Stefan Dösinger wrote:
Note however that improving performance is not a weekend's job. It needs a lot of careful profiling, testing and bugfixing.
Of course. I'm also starting with no knowledge of D3D/OpenGL, so that's going to slow me down rather a lot.
Depending on your settings, you may be CPU or GPU limited.
As noted in Wine bug 24558, I find that need to use taskset to get any useful amount of performance.
$ taskset -a -p 2 `pidof SC2.exe` $ taskset -p 1 `pidof SC2.exe`
I am not sure that this is a Wine bug at all. I think it is merely a difference in the OS's scheduler and power management. SC2 probably should set thread CPU affinity, but I don't think it does that.

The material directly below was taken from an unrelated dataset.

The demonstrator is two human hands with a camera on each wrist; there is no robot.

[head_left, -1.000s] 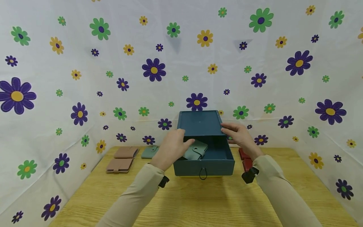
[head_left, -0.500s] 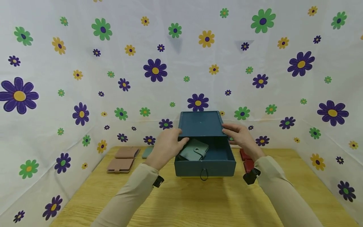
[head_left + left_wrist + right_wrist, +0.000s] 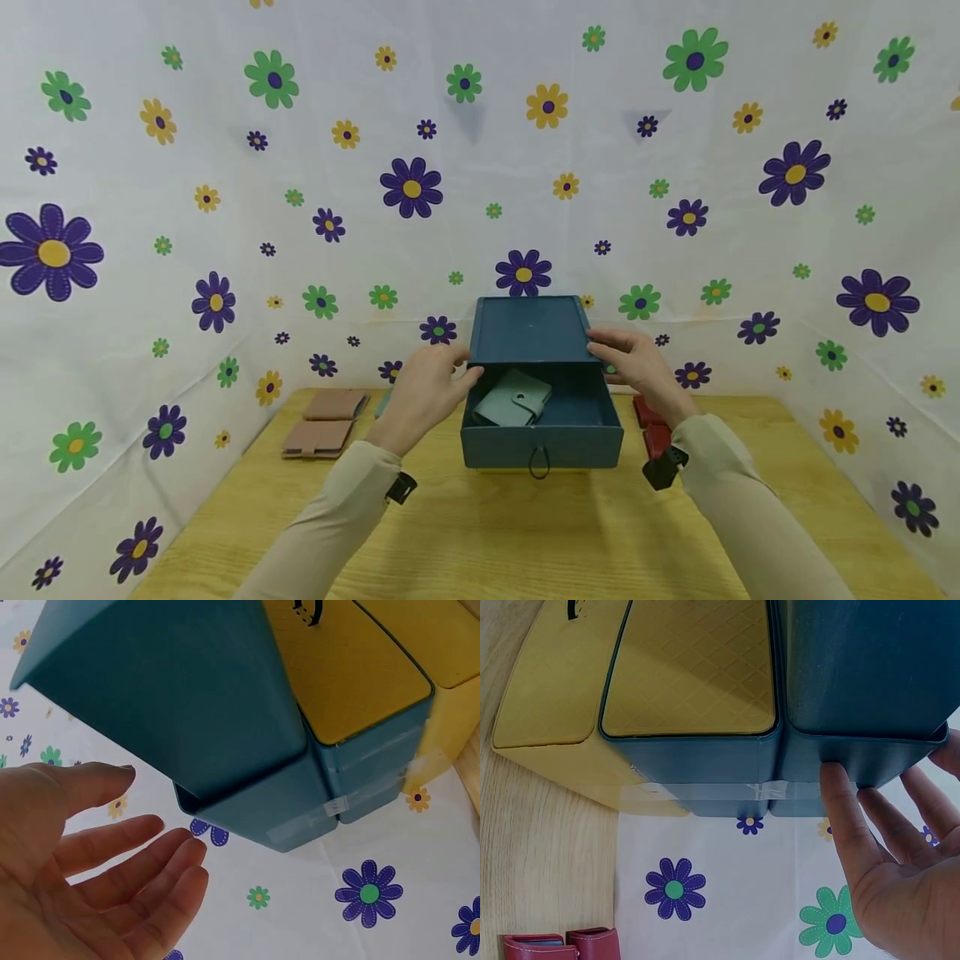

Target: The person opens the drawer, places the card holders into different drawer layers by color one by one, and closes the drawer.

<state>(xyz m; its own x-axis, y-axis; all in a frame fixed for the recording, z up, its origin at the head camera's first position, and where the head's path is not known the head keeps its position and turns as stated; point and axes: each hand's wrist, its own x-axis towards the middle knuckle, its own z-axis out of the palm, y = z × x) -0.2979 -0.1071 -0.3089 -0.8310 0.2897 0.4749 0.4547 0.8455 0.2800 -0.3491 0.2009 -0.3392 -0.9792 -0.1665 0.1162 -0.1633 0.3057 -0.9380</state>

The graphic detail and display resolution settings in the game don't make a huge difference to the frame rate, so I think we're CPU-bound.
In the CPU limited case, I believe the main reason is that native is able to move a lot of the CPU-side work to a different thread, thus utilizing two CPU cores. You can test that theory by forcing Windows to run with one CPU only (use msconfig for that) and comparing performance again.
That makes a difference for sure. Frame rate during a small recorded battle:
* Linux + Wine: about 18 FPS * Windows XP (native D3D) with 1 core: about 48 FPS * Windows XP (native D3D) with 2 cores: about 67 FPS
We have spent some time with strace, latencytop, and WINEDEBUG, looking for ways to reduce latency and scheduler thrash. I don't think there is much room for optimization here. However, I would still like to know what is calling various functions that cause latency, such as Sleep() or anything that requires a server call. Does anyone know how I can get that information? (I just want to know whether the call is coming from SC2, or from somewhere within Wine.)
We have tried using Linux's "perf" tool to find out what code paths should be given attention first. However, even though I have compiled Wine with "-ggdb", perf seems unable to show symbols for some parts of Wine, notably ntdll and kernel32, but probably also others. Does anyone know why? Is there a workaround, or a better method altogether?
The "Performance" page on the Wine Wiki suggests that it may be possible to use Visual Studio's profiling tools. Can anyone offer any tips for compiling and profiling WineD3D with Visual Studio?